Leno, 62, will wrap up what will be 22 years as host of "The Tonight Show" in the spring of 2014 - some seven months before his contract was officially due to end.
Fallon, 38, the current host of "Late Night with Jimmy Fallon" will "transition into new hosting duties on 'The Tonight Show'" after Leno ends his run, NBC said in a statement.
The network also said it was moving "The Tonight Show" from its Burbank studio, outside Los Angeles, to New York, where it began in 1954.
No specific date was announced, but the change will take place in conjunction with NBC's broadcasts of the Winter Olympics in Sochi, Russia, next February.

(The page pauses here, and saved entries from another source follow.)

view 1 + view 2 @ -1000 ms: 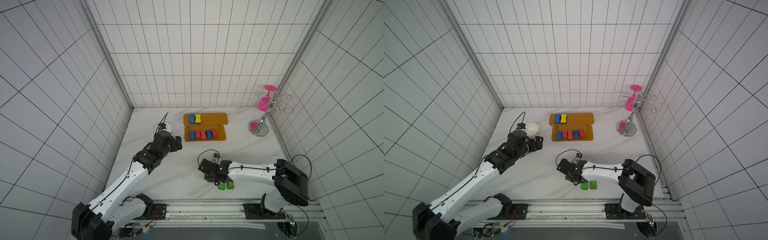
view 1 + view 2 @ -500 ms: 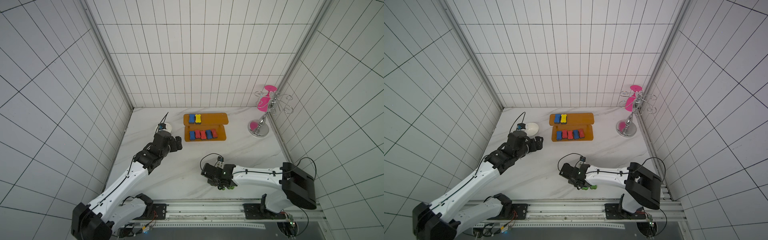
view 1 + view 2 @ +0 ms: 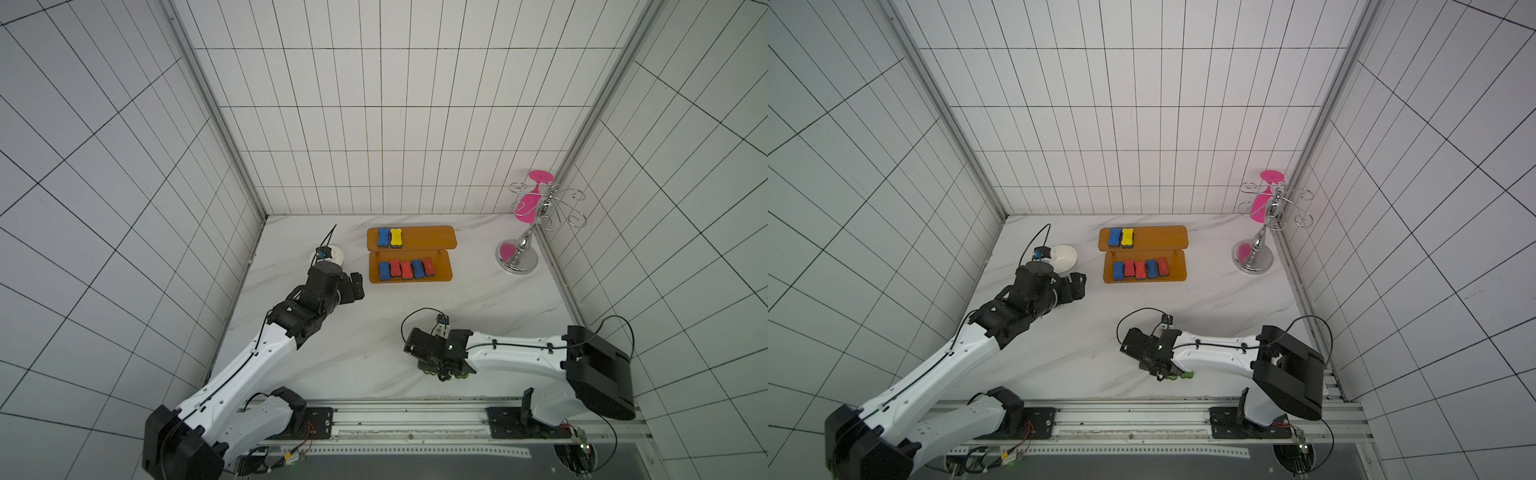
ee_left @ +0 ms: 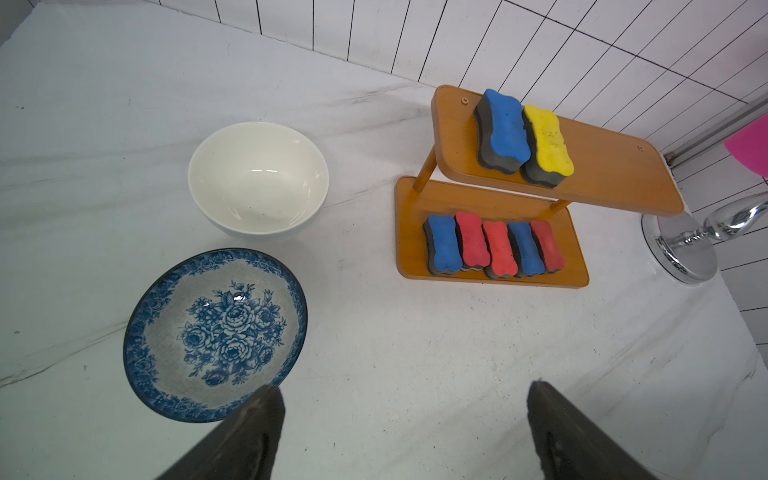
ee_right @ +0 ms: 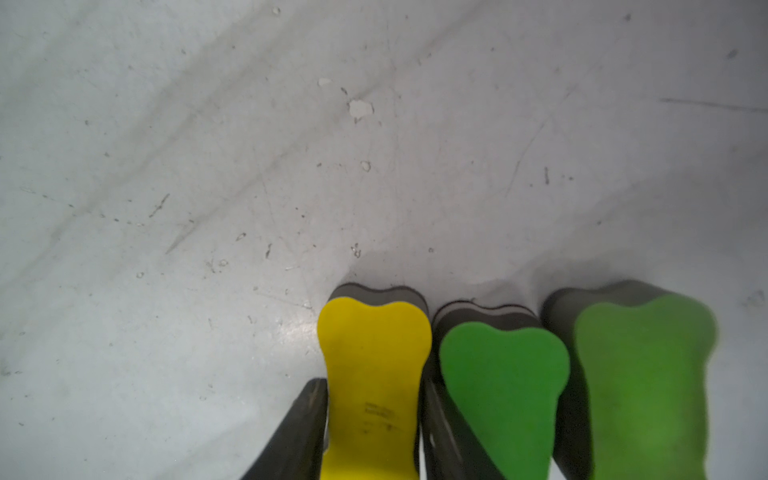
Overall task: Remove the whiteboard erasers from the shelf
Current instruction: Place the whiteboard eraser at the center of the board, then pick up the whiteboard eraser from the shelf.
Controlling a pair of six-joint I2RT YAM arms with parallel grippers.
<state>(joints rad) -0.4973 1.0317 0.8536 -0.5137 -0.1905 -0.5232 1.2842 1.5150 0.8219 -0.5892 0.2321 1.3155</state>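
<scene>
My left gripper (image 4: 403, 386) hangs empty, its dark fingers spread wide, over the white marbled table (image 4: 415, 353) near a blue-flowered porcelain bowl (image 4: 216, 332) and a plain white bowl (image 4: 257, 178). Right of them stands the orange-brown two-tier wooden shelf (image 4: 615, 174). A blue foam eraser (image 4: 505, 126) and a yellow foam eraser (image 4: 546, 141) sit side by side on its upper board. A row of five erasers (image 4: 500, 253), blue, red, red, blue, red, is packed touching on the lower one. I judge these bone-shaped blocks light, soft and squashy. So I would pinch each gently across its narrow waist from above, wedging a finger between neighbours in the lower row. Farther right, my right gripper (image 5: 372, 384) brackets a second yellow eraser (image 5: 374, 353) lying on the table just beside two green erasers (image 5: 505, 374). Its fingers lie close against the flanks, but I cannot tell whether they pinch. Only the right wrist view shows that trio plainly, while a top view gives just a sliver of green (image 3: 1187, 375) under the gripper. The flowered bowl appears in the left wrist view alone.
</scene>
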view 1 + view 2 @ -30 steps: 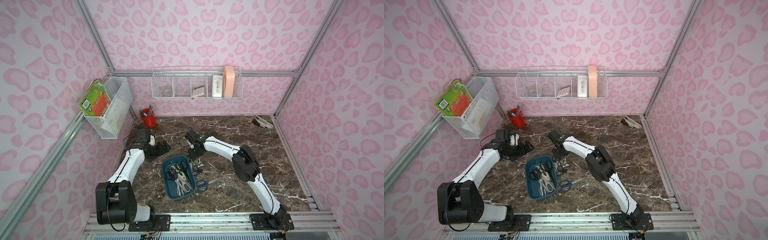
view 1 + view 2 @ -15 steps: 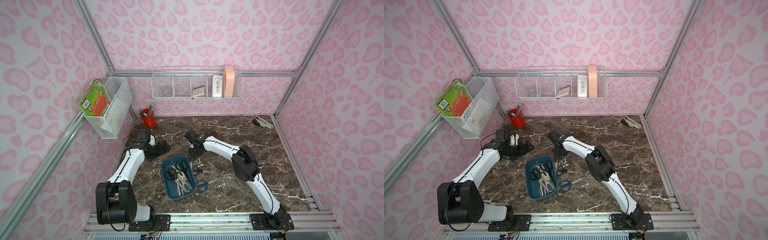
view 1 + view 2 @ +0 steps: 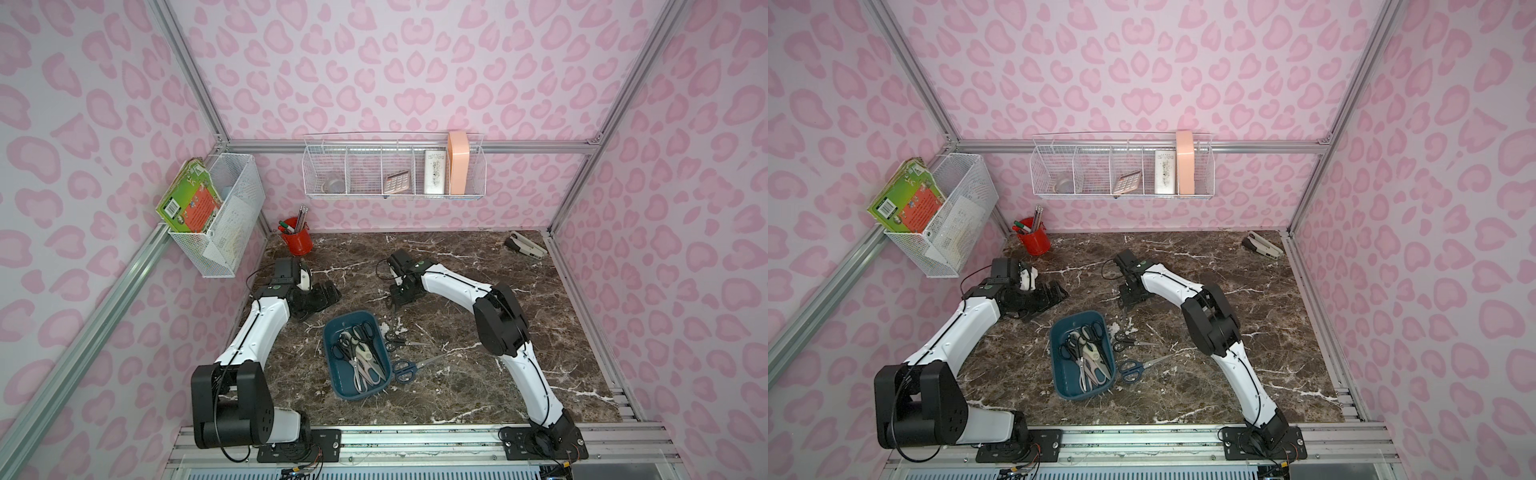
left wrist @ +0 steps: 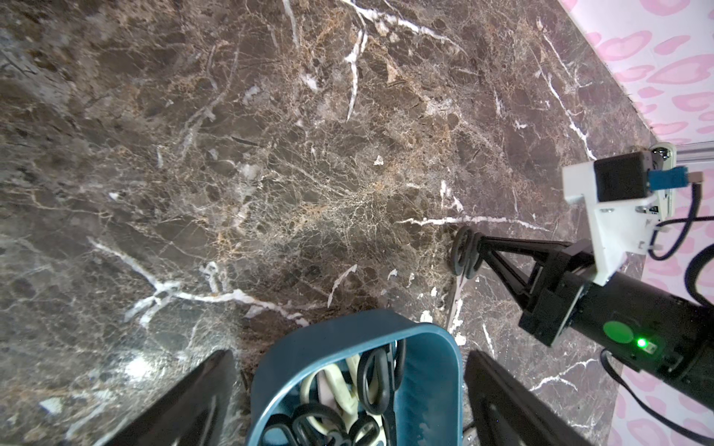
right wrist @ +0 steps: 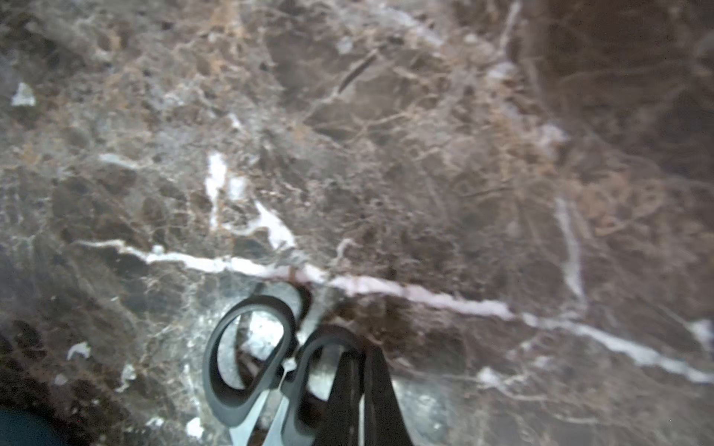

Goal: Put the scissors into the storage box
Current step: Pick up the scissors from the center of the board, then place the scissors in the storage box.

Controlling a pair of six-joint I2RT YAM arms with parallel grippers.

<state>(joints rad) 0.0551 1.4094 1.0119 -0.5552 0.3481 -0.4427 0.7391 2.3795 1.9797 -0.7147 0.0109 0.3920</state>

Wednesday's announcement ended months of speculation and followed a skit on Fallon's show by him and Leno on Monday night in which they played down reports of rivalry and made fun of the rumor mill.
Leno, who was replaced by Conan O'Brien in 2009, only to return a few months later in a public relations debacle for the network, congratulated Fallon.

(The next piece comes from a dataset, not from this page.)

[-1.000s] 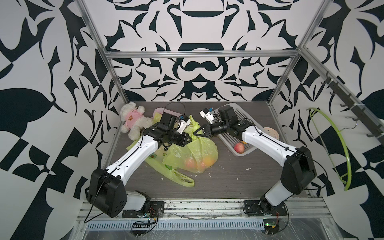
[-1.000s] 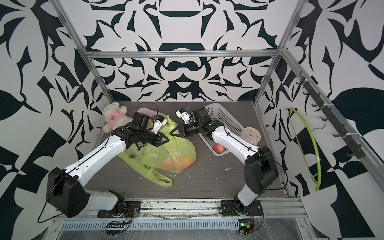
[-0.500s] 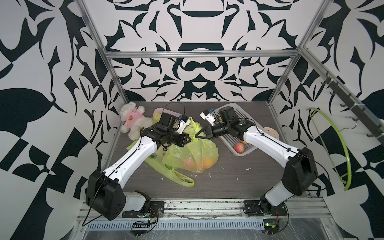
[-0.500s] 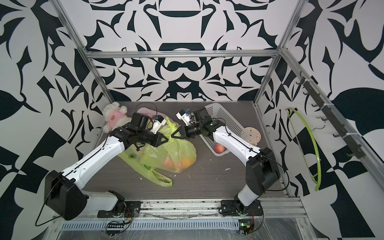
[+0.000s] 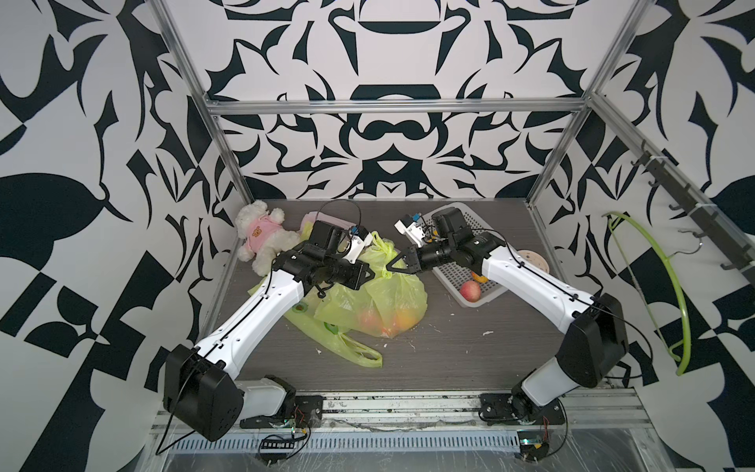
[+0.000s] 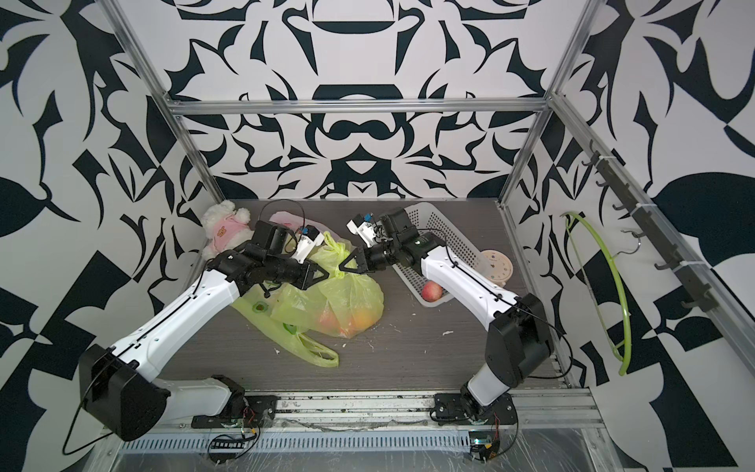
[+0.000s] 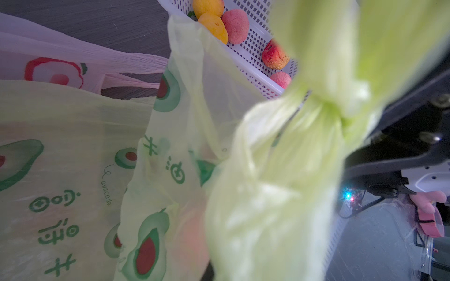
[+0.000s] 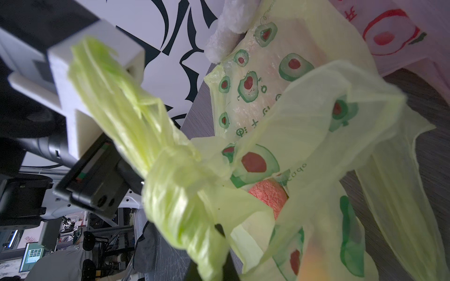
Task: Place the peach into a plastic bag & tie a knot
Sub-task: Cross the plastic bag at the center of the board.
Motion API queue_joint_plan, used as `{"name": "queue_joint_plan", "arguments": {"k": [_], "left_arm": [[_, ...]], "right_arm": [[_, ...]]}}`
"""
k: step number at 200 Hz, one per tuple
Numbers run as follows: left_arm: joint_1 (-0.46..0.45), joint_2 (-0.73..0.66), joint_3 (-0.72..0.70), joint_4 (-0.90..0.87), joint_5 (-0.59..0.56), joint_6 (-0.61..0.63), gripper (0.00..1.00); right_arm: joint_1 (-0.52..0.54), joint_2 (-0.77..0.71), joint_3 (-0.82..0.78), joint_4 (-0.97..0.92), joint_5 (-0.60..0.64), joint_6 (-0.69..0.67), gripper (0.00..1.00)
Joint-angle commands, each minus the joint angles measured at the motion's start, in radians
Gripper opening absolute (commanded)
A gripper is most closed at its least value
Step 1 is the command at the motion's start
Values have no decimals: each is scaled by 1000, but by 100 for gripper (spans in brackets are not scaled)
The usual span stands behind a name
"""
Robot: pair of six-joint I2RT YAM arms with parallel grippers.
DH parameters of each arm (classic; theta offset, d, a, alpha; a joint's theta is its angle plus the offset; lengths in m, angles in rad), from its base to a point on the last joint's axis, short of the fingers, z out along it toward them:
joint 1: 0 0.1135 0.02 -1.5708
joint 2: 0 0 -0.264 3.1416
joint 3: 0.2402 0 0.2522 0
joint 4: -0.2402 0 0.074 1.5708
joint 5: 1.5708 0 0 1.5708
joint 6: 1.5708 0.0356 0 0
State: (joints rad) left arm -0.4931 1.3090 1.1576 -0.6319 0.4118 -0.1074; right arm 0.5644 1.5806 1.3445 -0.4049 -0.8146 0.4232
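Observation:
A light green plastic bag (image 5: 392, 302) (image 6: 347, 302) printed with avocados lies mid-table. A pinkish peach (image 5: 369, 318) (image 8: 267, 194) and an orange fruit (image 5: 402, 321) show through it. Its two handles rise and cross in a twisted knot (image 8: 170, 165) (image 7: 326, 107) between the arms. My left gripper (image 5: 374, 271) (image 6: 325, 274) is shut on one handle from the left. My right gripper (image 5: 390, 265) (image 8: 209, 270) is shut on the other handle from the right. In the left wrist view the plastic hides the jaws.
A white perforated basket (image 5: 453, 271) at the back right holds more fruit (image 5: 470, 291). A teddy bear (image 5: 261, 237) and a pink bag (image 5: 314, 216) lie at the back left. A second green bag (image 5: 343, 347) lies flat in front. A round clock (image 5: 531, 259) stands by the basket.
Both arms have shifted only slightly. Each gripper keeps its hold on a bag handle.

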Motion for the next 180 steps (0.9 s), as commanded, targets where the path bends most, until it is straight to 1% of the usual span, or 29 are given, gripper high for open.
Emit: {"name": "queue_joint_plan", "arguments": {"k": [1,32,57,99,121,155,180], "left_arm": [[18,-27,31,-58,-22,3,0],[18,-26,34,-63,-22,2,0],[19,-27,41,-68,-28,3,0],[18,-27,47,-71,-34,5,0],[20,-21,51,-74,-34,6,0],[21,-14,54,-75,-38,8,0],[19,-10,56,-77,-33,7,0]], "right_arm": [[-15,-18,40,-64,59,-27,0],[-15,-9,49,-66,61,-32,0],[-17,-4,56,-75,58,-40,2],[-17,-12,54,-96,57,-59,1],[-16,-19,54,-105,48,-66,3],[-17,-31,56,-123,38,-83,8],[-17,-35,56,-136,36,-95,8]]}}
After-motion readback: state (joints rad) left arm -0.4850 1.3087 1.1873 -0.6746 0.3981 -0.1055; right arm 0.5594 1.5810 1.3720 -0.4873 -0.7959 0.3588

"I hope you're as lucky as me and hold on to the job until you're the old guy," he said in a statement.
Fallon, who started out on the long-running "Saturday Night Live" comedy show in 1998, said, "I'm really excited to host a show that starts today instead of tomorrow," referring to his current program's post-midnight start time.

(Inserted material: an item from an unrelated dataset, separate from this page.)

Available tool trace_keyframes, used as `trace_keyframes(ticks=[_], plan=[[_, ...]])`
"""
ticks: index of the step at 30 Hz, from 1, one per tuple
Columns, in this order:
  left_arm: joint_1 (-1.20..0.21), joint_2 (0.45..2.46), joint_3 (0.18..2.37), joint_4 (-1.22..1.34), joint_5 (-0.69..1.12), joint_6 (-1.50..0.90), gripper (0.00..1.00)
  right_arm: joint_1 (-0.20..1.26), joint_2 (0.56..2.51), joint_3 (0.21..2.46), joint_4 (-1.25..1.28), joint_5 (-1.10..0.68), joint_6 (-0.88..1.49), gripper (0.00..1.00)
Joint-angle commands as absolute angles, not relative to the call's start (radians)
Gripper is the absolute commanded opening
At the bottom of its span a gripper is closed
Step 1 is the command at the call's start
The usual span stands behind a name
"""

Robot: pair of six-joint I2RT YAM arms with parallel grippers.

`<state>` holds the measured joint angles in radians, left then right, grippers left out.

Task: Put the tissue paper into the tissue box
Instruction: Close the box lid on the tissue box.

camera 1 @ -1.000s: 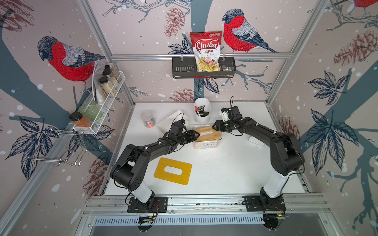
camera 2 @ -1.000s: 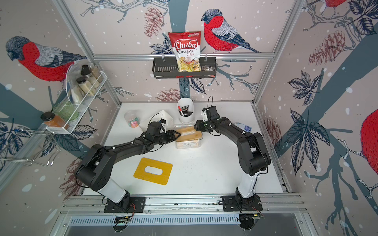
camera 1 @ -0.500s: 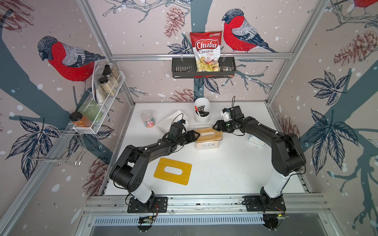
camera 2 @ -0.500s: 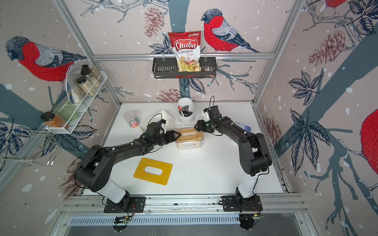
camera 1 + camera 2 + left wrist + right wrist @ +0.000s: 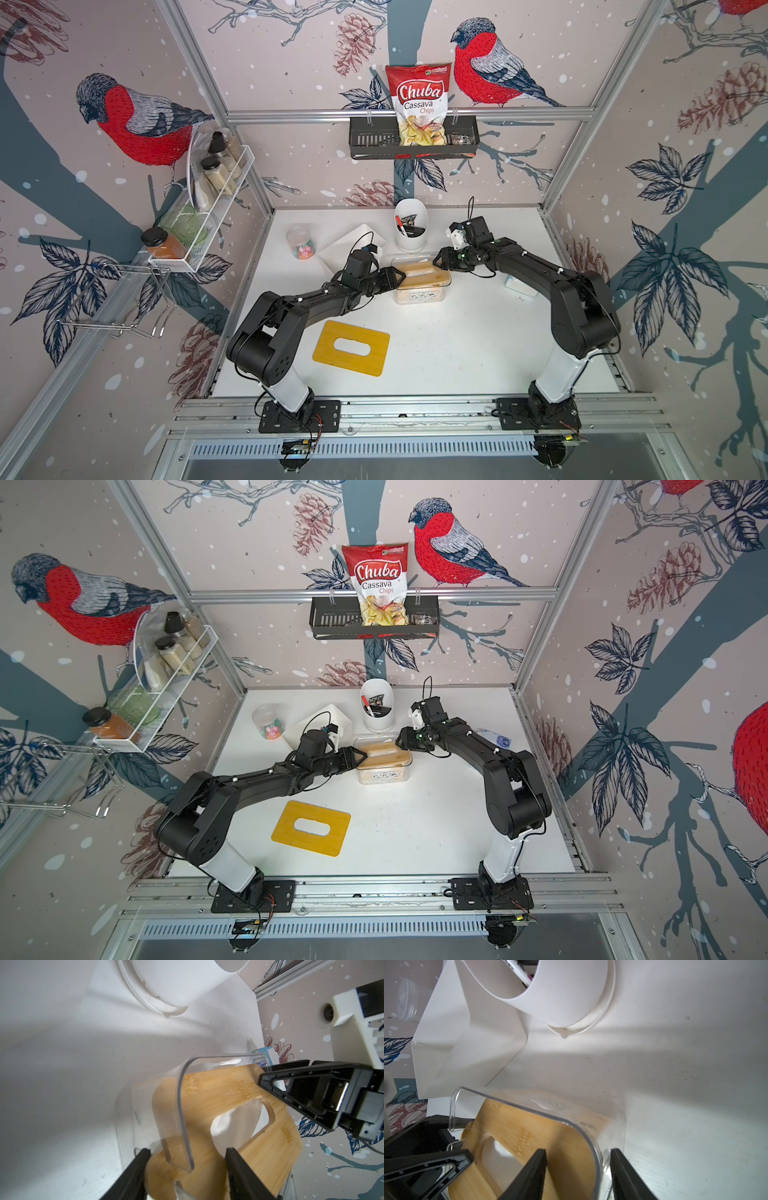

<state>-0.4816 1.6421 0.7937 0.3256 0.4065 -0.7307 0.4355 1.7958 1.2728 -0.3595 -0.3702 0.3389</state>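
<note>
The soft blue-and-white pack of tissue paper [image 5: 519, 287] lies on the white table [image 5: 457, 340], right of centre in both top views. It is partly hidden by the right arm and is outside the clear, open-topped plastic tissue box [image 5: 422, 291], which stands just above the middle of the frame. Inside the box a slotted bamboo board [image 5: 218, 1088] sits tilted. Something white shows through its slot; I cannot tell what it is.

The left gripper [image 5: 401, 276] meets the box's left end with its fingers [image 5: 239, 1167] apart, one outside the clear wall and one over the board. The right gripper [image 5: 436, 262] meets the right end, its fingers [image 5: 533, 1167] likewise apart astride the wall and squeezing nothing.

Below the box, toward lower centre, a flat yellow bamboo lid [image 5: 328, 345] with an oval hole lies on the table. Above the box stand a white cup of pens [image 5: 411, 237], a white square dish [image 5: 345, 249] and a small clear jar of coloured sweets [image 5: 300, 249].
</note>
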Motion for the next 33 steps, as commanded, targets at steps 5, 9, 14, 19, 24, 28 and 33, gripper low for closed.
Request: trace_keyframes(ticks=[5, 9, 14, 19, 24, 28, 33], plan=[[-0.497, 1.635, 0.788, 0.332, 0.397, -0.673, 0.57, 0.448, 1.800, 1.288, -0.355, -0.442, 0.348, 0.53], [-0.497, 1.632, 0.791, 0.329, 0.393, -0.671, 0.57, 0.441, 1.801, 1.300, -0.376, -0.427, 0.337, 0.56], [-0.497, 1.634, 0.795, 0.326, 0.394, -0.670, 0.57, 0.399, 1.778, 1.298, -0.394, -0.409, 0.326, 0.65], [-0.497, 1.634, 0.794, 0.327, 0.392, -0.672, 0.57, 0.376, 1.755, 1.293, -0.406, -0.401, 0.312, 0.75], [-0.497, 1.635, 0.798, 0.328, 0.391, -0.676, 0.57, 0.367, 1.717, 1.257, -0.426, -0.374, 0.306, 0.79], [-0.497, 1.634, 0.799, 0.327, 0.391, -0.675, 0.57, 0.373, 1.670, 1.191, -0.419, -0.363, 0.323, 0.75], [-0.496, 1.636, 0.799, 0.327, 0.393, -0.677, 0.57, 0.417, 1.642, 1.160, -0.421, -0.337, 0.348, 0.70]])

"We are purposefully making this change when Jay is number-one, just as Jay replaced Johnny Carson when he was number-one," said Steve Burke, NBCUniversal's CEO.
"The Tonight Show" has maintained a hold on U.S. popular culture for decades, offering a forum for celebrities to promote their latest ventures and a springboard to fame for many standup comedians.
The program currently leads its three late-night rivals in overall audience, attracting about 3.5 million viewers, compared with about 3 million for CBS rival David Letterman.
But the average age of viewers for Leno and Letterman, 65, is in the mid-50s - higher than the 18-49 demographic preferred by advertisers.
ABC upped the stakes in January by moving Jimmy Kimmel, 45, to the late-night slot in a bid to grab a younger audience. Kimmel's ratings have challenged both Letterman and Leno in the 18-34 age group, while his overall audience is about 2.6 million, according to the most recent Nielsen data.
Kimmel proffered a winking posting via Twitter on Wednesday, saying, "congratulations to my dear, sweet @jimmyfallon - a formidable rival and an incredible lover."
NBC said "Saturday Night Live" and "30 Rock" producer Lorne Michaels would serve as executive producer of the relocated show. It will be broadcast from NBC headquarters in New York's Rockefeller Center.
New York Mayor Michael Bloomberg and the state's governor, Andrew Cuomo, welcomed the show's return to New York.
"We couldn't be happier that one of New York's own is bringing the show back to where it started - and where it belongs," Bloomberg said in a statement referring to Fallon's Brooklyn roots.
Carson, who hosted the program from 1962 to 1992, moved the show to Southern California in 1972.
NBC said that programming plans for the 12:35 a.m. time slot now filled by Fallon's show would be announced soon.
NBC is a unit of Comcast Corp, ABC is a unit of Walt Disney Co and CBS is part of CBS Corp.